The Unicode Standard provides the capacity to encode all of the characters used for the written languages of the world. To keep character coding simple and efficient, the Unicode Standard assigns each character a unique numeric value and name.

Encoding Forms
The Unicode Standard defines three encoding forms that allow the same data to be transmitted in a byte, word or double word oriented format (i.e. in 8, 16 or 32-bits per code unit). All three encoding forms encode the same common character repertoire and can be efficiently transformed into one another without loss of data.

UTF-8 is a way of transforming all Unicode characters into a variable length encoding of bytes. It has the advantages that the Unicode characters corresponding to the familiar ASCII set have the same byte values as ASCII, and that Unicode characters transformed into UTF-8 can be used with much existing software without extensive software rewrites.
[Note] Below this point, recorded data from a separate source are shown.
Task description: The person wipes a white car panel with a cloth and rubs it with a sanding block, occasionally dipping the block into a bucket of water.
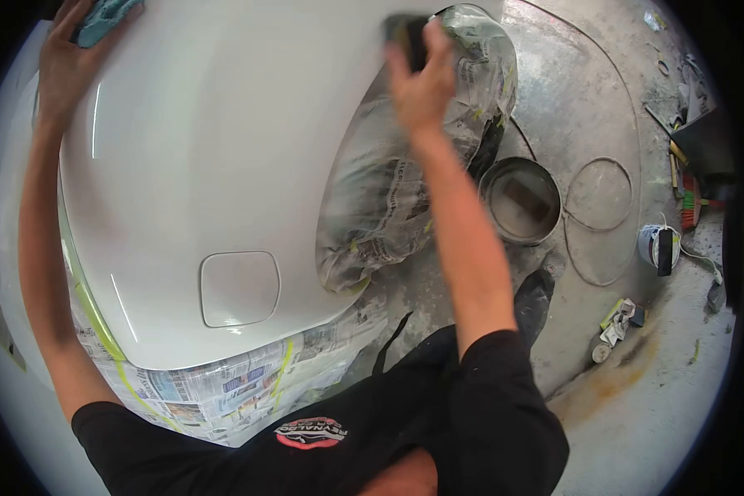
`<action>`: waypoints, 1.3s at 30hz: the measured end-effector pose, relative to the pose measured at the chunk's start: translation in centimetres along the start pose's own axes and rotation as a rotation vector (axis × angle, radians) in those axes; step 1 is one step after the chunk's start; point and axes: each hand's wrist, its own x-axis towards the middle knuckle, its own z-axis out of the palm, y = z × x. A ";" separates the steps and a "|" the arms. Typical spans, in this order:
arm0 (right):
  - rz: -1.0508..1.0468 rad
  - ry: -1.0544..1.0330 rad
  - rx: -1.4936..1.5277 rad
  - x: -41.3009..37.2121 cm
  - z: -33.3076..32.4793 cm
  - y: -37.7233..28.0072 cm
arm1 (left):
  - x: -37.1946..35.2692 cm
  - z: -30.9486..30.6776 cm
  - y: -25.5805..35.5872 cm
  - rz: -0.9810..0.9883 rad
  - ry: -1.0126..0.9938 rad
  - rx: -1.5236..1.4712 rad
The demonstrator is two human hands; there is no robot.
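A large white car body panel [223, 157] with a square fuel flap [240, 288] fills the left and middle of the view. At the top left my left hand [70, 62] is closed on a light blue cloth [106, 20], at the panel's far left edge. My right hand [424, 78], slightly blurred, grips a dark block [407, 35] against the panel's right edge, above the wheel arch. Newspaper and clear plastic [388, 190] cover the wheel area beside my right forearm.
On the floor to the right stand a round basin of cloudy water [519, 201] with a dark block in it, and a white bucket [659, 246]. A hose [628, 178] lies coiled nearby. Taped newspaper [231, 388] hangs below the panel.
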 end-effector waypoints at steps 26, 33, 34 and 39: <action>-0.157 -0.137 0.010 -4.6 -1.3 -2.5 | -3.2 -1.3 -1.2 -0.369 -0.173 0.223; 0.291 -0.012 -0.032 7.1 1.0 4.8 | -2.9 -1.6 -1.3 -0.426 -0.194 0.152; 0.176 -0.034 -0.086 4.8 0.8 2.2 | -2.9 -1.6 -1.3 -0.435 -0.190 0.143; -0.254 -0.175 0.051 -2.4 -1.5 -4.1 | -2.8 -1.4 -0.6 -0.440 -0.147 0.144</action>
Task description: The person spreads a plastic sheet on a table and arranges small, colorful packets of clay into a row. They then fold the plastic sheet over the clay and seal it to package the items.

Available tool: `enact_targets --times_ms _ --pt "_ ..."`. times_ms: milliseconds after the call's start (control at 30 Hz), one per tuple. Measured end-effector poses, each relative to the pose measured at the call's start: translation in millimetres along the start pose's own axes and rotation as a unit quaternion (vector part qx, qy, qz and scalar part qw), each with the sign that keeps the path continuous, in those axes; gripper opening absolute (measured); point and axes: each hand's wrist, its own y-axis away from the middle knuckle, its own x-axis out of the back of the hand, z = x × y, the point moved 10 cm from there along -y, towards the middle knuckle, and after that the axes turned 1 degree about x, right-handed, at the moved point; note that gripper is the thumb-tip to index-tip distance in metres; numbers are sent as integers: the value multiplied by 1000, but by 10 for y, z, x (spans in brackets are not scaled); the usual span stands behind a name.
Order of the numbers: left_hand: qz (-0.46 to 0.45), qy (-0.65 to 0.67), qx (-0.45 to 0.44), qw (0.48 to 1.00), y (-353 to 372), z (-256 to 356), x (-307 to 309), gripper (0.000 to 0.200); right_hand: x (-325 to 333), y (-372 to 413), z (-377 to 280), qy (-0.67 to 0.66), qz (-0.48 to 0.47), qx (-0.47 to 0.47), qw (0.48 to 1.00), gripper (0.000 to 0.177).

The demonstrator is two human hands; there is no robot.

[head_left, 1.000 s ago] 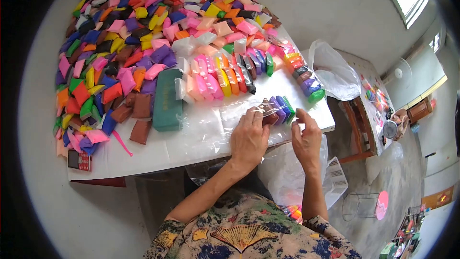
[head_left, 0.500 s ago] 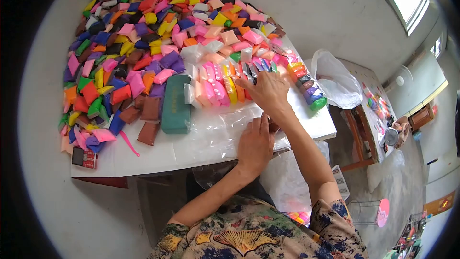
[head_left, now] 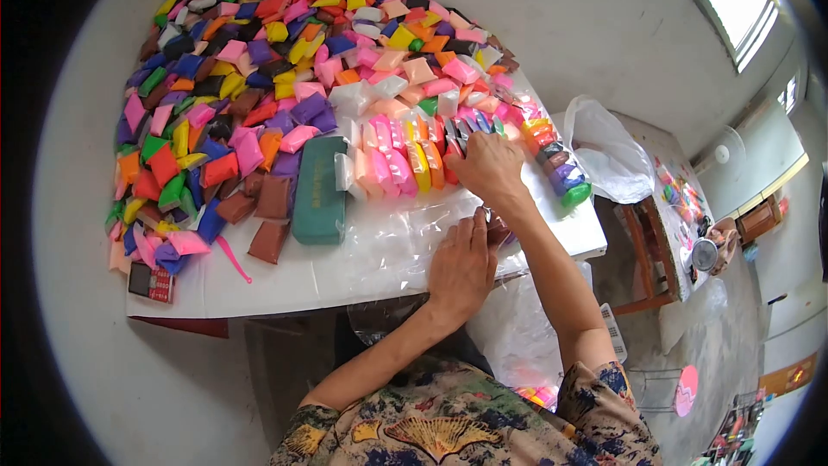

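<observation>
My right hand (head_left: 489, 166) reaches over a neat row of small clear-wrapped coloured packets (head_left: 399, 160), its fingers closed around the red and dark ones near the middle. The fingertips are partly hidden. Closer to me, my left hand (head_left: 461, 266) lies flat with fingers stretched on a clear plastic sheet or bag (head_left: 388, 242) at the table's front edge. Dark brown packets (head_left: 498, 229) sit right beside its fingertips, partly covered by my right forearm. A green box (head_left: 319, 190) stands at the left end of the row.
A big heap of loose coloured packets (head_left: 250, 78) covers the back and left of the white table (head_left: 285, 286). A second short row (head_left: 561, 164) lies at right, beside a white plastic bag (head_left: 608, 151). A small red-and-black device (head_left: 151, 283) rests at the left corner.
My right hand has drawn its outstretched finger back from the yellow and orange packets and now bends over the red and dark ones. My left hand has shifted slightly.
</observation>
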Motion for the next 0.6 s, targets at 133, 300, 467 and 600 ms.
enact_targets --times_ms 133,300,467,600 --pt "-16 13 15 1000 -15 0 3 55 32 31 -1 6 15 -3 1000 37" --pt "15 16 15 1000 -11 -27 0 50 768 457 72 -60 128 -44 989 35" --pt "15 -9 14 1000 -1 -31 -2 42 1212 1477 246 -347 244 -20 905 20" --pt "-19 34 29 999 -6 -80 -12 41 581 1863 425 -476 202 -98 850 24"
UTF-16 is popular in many environments that need to balance efficient access to characters with economical use of storage. It is reasonably compact and all the heavily used characters fit into a single 16-bit code unit, while all other characters are accessible via pairs of 16-bit code units.

UTF-32 is useful where memory space is no concern, but fixed width, single code unit access to characters is desired. Each Unicode character is encoded in a single 32-bit code unit when using UTF-32.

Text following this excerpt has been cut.